Brief
Return the entire listing, character for character.

===== Recorded data =====

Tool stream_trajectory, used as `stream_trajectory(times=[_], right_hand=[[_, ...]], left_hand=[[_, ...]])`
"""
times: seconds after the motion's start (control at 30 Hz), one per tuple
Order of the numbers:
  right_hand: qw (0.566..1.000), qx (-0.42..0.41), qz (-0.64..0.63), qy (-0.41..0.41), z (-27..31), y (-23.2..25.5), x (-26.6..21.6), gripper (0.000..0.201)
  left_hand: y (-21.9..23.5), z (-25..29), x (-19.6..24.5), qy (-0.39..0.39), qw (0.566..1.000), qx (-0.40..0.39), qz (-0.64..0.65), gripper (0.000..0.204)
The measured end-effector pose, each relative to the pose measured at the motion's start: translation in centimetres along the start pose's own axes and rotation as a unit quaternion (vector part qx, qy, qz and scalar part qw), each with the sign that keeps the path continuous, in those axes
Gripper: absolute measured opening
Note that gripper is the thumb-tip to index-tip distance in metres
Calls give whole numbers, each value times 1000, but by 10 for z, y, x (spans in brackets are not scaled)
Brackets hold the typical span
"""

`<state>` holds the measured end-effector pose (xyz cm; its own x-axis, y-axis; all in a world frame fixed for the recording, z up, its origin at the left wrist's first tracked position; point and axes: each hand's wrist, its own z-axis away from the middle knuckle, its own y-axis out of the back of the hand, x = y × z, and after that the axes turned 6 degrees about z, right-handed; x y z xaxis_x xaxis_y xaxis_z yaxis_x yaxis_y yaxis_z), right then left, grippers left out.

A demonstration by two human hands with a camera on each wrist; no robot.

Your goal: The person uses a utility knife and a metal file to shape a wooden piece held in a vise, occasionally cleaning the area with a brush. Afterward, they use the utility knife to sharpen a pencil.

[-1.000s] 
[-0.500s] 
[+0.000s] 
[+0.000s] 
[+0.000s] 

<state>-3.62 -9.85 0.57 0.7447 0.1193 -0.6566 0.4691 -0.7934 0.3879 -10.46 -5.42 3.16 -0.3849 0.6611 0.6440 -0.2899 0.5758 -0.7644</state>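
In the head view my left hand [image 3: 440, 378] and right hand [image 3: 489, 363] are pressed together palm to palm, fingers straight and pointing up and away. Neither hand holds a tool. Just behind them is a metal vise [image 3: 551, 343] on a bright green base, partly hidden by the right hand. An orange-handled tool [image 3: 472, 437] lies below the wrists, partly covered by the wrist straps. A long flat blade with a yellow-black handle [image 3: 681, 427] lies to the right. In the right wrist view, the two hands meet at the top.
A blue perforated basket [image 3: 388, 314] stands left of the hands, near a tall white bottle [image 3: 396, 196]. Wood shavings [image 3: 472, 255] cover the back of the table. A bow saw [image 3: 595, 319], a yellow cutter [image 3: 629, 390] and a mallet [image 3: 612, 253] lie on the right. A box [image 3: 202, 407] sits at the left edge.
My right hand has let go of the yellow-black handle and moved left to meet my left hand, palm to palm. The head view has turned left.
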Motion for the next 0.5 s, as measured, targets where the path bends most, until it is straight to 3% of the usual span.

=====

The answer
Tool stream_trajectory, used as `stream_trajectory(times=[_], right_hand=[[_, ...]], left_hand=[[_, ...]])`
"""
times: seconds after the motion's start (control at 30 Hz), one per tuple
Order of the numbers:
  right_hand: qw (0.566..1.000), qx (-0.42..0.41), qz (-0.64..0.63), qy (-0.41..0.41), z (-27..31), y (-23.2..25.5), x (-26.6..21.6), gripper (0.000..0.201)
  left_hand: y (-21.9..23.5), z (-25..29), x (-19.6..24.5), qy (-0.39..0.39), qw (0.566..1.000), qx (-0.40..0.39), qz (-0.64..0.65), gripper (0.000..0.204)
The measured end-effector pose, each relative to the pose measured at the motion's start: translation in centimetres along the start pose's own axes and rotation as a unit quaternion (vector part qx, qy, qz and scalar part qw), each with the sign that keeps the path continuous, in those axes
Gripper: absolute measured opening
Note that gripper is the thumb-tip to index-tip distance in metres
Calls give whole numbers, each value times 1000, but by 10 for z, y, x (spans in brackets are not scaled)
Brackets hold the typical span
"""

`<state>` holds the measured end-effector pose (xyz cm; its own x-axis, y-axis; all in a world frame fixed for the recording, z up, its origin at the left wrist's first tracked position; point and axes: each hand's wrist, its own z-axis away from the middle knuckle, its own y-axis out of the back of the hand, x = y × z, and after that the axes turned 6 degrees about z, right-handed; x y z xaxis_x xaxis_y xaxis_z yaxis_x yaxis_y yaxis_z), right then left, grippers left out.

A demonstration by two human hands with a camera on each wrist; no robot.

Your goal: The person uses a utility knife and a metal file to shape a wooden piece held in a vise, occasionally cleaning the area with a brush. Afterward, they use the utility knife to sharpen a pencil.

[-1.000s] 
[-0.500s] 
[+0.000s] 
[+0.000s] 
[+0.000s] 

<state>-3.62 -9.85 0.57 0.7447 0.1193 -0.6566 0.4691 -0.7934 0.3879 -10.46 -5.42 3.16 -0.3849 0.6611 0.6440 -0.2899 0.5758 -0.7644</state>
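In the head view my left hand [image 3: 440, 378] and right hand [image 3: 489, 363] are pressed together palm to palm, fingers straight and pointing up and away. Neither hand holds a tool. Just behind them is a metal vise [image 3: 551, 343] on a bright green base, partly hidden by the right hand. An orange-handled tool [image 3: 472, 437] lies below the wrists, partly covered by the wrist straps. A long flat blade with a yellow-black handle [image 3: 681, 427] lies to the right. In the right wrist view, the two hands meet at the top.
A blue perforated basket [image 3: 388, 314] stands left of the hands, near a tall white bottle [image 3: 396, 196]. Wood shavings [image 3: 472, 255] cover the back of the table. A bow saw [image 3: 595, 319], a yellow cutter [image 3: 629, 390] and a mallet [image 3: 612, 253] lie on the right. A box [image 3: 202, 407] sits at the left edge.
My right hand has let go of the yellow-black handle and moved left to meet my left hand, palm to palm. The head view has turned left.
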Motion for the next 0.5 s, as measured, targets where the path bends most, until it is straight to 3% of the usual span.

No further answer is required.